#2: Leduc Poker | Class Materials
Solving Poker Games
Typically solving a 2-player poker game is defined as finding a Nash equilibrium strategy for both players. This is straightforward to define and has been the target of much poker research, but means finding a fixed strategy that doesn’t adapt to opponents and might not be the most profitable strategy in a field of a variety of opponents.
Small poker games can be solved through linear programming given a matrix of strategies at each information set and a matrix of payoffs (see here for more details).
As we prepare to solve larger games, we start to look at iterative algorithms.

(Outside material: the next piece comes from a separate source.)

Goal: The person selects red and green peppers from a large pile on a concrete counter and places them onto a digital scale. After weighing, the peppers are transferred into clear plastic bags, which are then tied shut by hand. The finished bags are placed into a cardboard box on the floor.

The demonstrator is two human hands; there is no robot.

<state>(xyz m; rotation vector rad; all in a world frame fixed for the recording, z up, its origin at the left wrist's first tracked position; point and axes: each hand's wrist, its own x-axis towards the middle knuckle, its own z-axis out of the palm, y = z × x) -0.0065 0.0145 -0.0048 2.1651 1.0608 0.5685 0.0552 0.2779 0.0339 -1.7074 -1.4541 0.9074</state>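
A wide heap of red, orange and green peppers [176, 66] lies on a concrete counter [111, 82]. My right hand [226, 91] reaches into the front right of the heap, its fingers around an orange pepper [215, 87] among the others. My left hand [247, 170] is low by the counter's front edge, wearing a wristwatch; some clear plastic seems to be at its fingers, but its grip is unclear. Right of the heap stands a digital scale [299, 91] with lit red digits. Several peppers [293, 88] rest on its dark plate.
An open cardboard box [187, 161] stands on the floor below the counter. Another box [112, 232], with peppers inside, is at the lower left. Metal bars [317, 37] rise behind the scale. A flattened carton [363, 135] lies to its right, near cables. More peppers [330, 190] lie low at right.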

The core feature of the iterative algorithms is self-play by traversing the game tree over all infosets and tracking the strategies and regrets at each.
Regret and EV
Regret is a measure of how much each strategy at an infoset is preferred and is used as a way to update strategies.
For a given P1 strategy and P2 strategy, a player has regret when they take an action at an infoset that was not the highest-EV action at that infoset.

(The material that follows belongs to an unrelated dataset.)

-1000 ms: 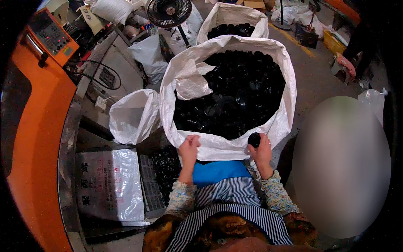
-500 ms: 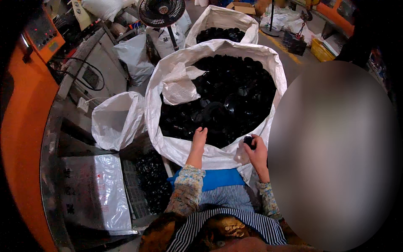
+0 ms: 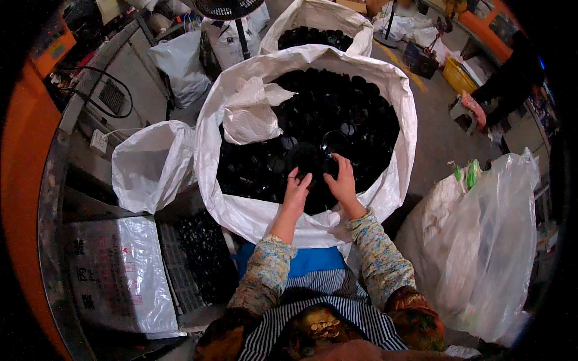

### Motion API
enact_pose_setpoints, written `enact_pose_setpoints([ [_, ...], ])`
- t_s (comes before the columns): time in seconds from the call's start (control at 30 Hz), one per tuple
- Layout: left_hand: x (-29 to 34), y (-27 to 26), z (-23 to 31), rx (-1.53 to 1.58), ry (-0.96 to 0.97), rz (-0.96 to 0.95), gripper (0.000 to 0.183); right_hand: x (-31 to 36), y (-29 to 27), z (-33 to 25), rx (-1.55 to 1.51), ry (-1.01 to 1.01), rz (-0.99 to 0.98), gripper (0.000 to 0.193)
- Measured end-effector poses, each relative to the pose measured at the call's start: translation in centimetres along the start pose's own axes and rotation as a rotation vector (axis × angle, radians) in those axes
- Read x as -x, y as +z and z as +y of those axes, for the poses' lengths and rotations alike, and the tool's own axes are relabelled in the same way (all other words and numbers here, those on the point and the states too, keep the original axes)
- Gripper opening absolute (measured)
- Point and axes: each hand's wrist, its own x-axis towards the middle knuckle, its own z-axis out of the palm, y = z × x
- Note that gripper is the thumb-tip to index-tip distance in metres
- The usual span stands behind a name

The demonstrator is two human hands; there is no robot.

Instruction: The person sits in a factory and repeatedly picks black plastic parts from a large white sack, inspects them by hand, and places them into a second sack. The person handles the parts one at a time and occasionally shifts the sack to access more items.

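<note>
A large white woven sack (image 3: 407,129) stands open in front of me, filled with small glossy black plastic parts (image 3: 367,114). Both hands are over the near half of the heap. My left hand (image 3: 295,194) has its thumb and fingers curled over the parts. To its right, my right hand (image 3: 344,183) bends its thumb and fingers around a dark spot. Black on black hides what either hand holds. A crumpled white bag (image 3: 250,120) lies on the heap at the left.
A second sack (image 3: 361,30) of black parts stands behind. On the left are a small open white bag (image 3: 135,174), a printed flat sack (image 3: 114,277) and a bin of black pieces (image 3: 208,259). Clear plastic bags (image 3: 490,253) stand at right; a person in dark clothes (image 3: 512,81) is beyond.
My right hand, which held a small black part by the sack's near rim, has moved left and forward over the heap. My left hand has shifted slightly right. The view has moved a little.
</note>
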Motion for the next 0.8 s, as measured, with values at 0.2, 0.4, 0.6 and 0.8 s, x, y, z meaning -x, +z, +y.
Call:
enact_pose_setpoints([
  [0.2, -0.1, -0.6, 0.2, 0.069, 0.163, -0.060, 0.046, 1.1, -1.4, -1.5, -0.049, 0.024, -0.147, 0.058],
  [0.4, 0.8, -2.9, 5.7, 0.029, 0.191, 0.375, 0.041, 2.2, -1.3, -1.1, 0.236, -0.115, -0.279, 0.033],
  [0.6, -2.7, -9.8, 2.2, 0.158, -0.016, 0.282, 0.035, 0.0, 2.2, -4.7, -0.238, -0.051, -0.065, 0.029],
  [0.8, 0.9, -6.6, 6.6, 0.507, -0.181, -0.016, 0.042, 0.1, 4.3, -7.6, -0.237, -0.053, -0.190, 0.027],
])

Counterfactual Regret Minimization
The most popular method for iteratively solving poker games is the Counterfactual Regret Minimization (CFR) algorithm. A good resource on CFR is this 2015 paper from the University of Alberta.

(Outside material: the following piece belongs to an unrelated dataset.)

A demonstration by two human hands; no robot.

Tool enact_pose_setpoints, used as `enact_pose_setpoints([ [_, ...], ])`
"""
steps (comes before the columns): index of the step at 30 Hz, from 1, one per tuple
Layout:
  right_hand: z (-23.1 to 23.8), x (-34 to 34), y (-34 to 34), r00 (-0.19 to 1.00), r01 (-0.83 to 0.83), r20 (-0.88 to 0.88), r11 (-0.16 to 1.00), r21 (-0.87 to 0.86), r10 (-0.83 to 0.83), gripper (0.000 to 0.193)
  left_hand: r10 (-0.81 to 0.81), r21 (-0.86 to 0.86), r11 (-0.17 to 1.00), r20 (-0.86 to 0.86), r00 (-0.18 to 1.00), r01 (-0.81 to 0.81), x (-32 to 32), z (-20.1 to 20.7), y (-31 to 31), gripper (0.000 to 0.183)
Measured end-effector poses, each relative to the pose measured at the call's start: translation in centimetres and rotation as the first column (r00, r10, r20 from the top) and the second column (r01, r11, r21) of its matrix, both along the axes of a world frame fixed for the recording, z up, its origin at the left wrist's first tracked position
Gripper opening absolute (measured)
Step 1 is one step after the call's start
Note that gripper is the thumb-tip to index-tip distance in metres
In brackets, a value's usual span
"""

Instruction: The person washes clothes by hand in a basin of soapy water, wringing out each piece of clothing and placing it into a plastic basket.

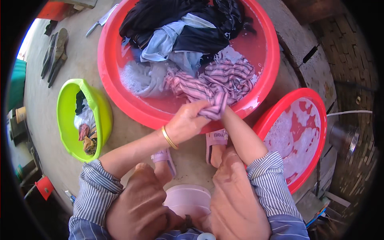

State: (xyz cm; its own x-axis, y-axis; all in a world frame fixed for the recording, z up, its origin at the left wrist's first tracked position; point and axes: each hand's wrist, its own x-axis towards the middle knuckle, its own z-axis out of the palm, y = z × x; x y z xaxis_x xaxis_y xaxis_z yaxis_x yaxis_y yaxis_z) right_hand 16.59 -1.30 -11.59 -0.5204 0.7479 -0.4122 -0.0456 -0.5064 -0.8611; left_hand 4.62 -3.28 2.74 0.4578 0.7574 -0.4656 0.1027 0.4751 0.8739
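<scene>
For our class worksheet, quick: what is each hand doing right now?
Left hand: closed on the striped pink cloth.
Right hand: mostly hidden under the cloth; grip cannot be told.

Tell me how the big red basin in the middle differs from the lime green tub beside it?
The big red basin is much wider than the lime green tub. The red basin holds soapy water and soaked clothes; the green tub holds a small heap of cloth, with no water visible. Both hands work at the red basin; none touches the green tub. Both are round and sit on the concrete floor.
</scene>
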Motion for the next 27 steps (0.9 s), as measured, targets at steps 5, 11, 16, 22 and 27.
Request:
enact_pose_setpoints([
  [5,0.7,-0.3,0.9,0.96,0.058,0.272,0.998,0.02,-0.062,0.032,0.166,0.178,0.978,-0.346,0.923,-0.109,-7.3,-5.9,5.0,0.029],
  [11,14.3,5.4,6.1,0.961,-0.056,0.275,0.987,0.149,0.013,0.011,0.541,-0.219,0.764,-0.294,0.788,-0.607,-18.1,-8.0,7.8,0.032],
  [16,18.5,15.9,13.8,0.849,0.3,0.293,0.857,0.418,-0.439,0.015,0.511,-0.248,0.815,-0.118,0.852,-0.523,-20.3,-4.7,8.6,0.03],
  [22,11.0,19.7,16.2,0.307,-0.357,0.565,0.458,0.814,-0.766,0.036,0.621,0.744,0.668,-0.571,0.537,0.02,-17.5,-3.1,9.9,0.057],
  [27,7.3,5.7,9.0,0.664,-0.329,0.667,0.669,0.666,-0.338,0.021,-0.204,-0.063,0.938,-0.896,0.395,0.34,-17.9,-5.9,5.0,0.038],
])
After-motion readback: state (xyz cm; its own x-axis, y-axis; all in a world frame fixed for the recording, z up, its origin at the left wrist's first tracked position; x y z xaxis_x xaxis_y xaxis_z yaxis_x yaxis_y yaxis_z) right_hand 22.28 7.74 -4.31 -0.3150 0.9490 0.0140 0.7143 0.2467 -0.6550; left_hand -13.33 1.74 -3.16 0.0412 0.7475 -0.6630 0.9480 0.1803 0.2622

The handout solver does not exactly use CFR. You can make updates to the solver however you would like, including modifying it to become CFR.
What is a counterfactual?
Actual event: I didn’t bring an umbrella, and I got wet in the rain
Counterfactual event: If I had brought an umbrella, I wouldn’t have gotten wet
CFR Algorithm Parts
Tabular storing strategies and regrets at each infoset
Regrets based on action values compared to node EV, which is based on counterfactual values
Regret minimization, usually regret matching, to get new strategies
Average strategy converges to Nash equilibrium
CFR+ variation such that regrets can’t be <0
Linear CFR such that regrets are weighted by their recency
Sampling methods
External: Sample chance and opponent nodes
Chance: Sample chance only
Outcome: Sample outcomes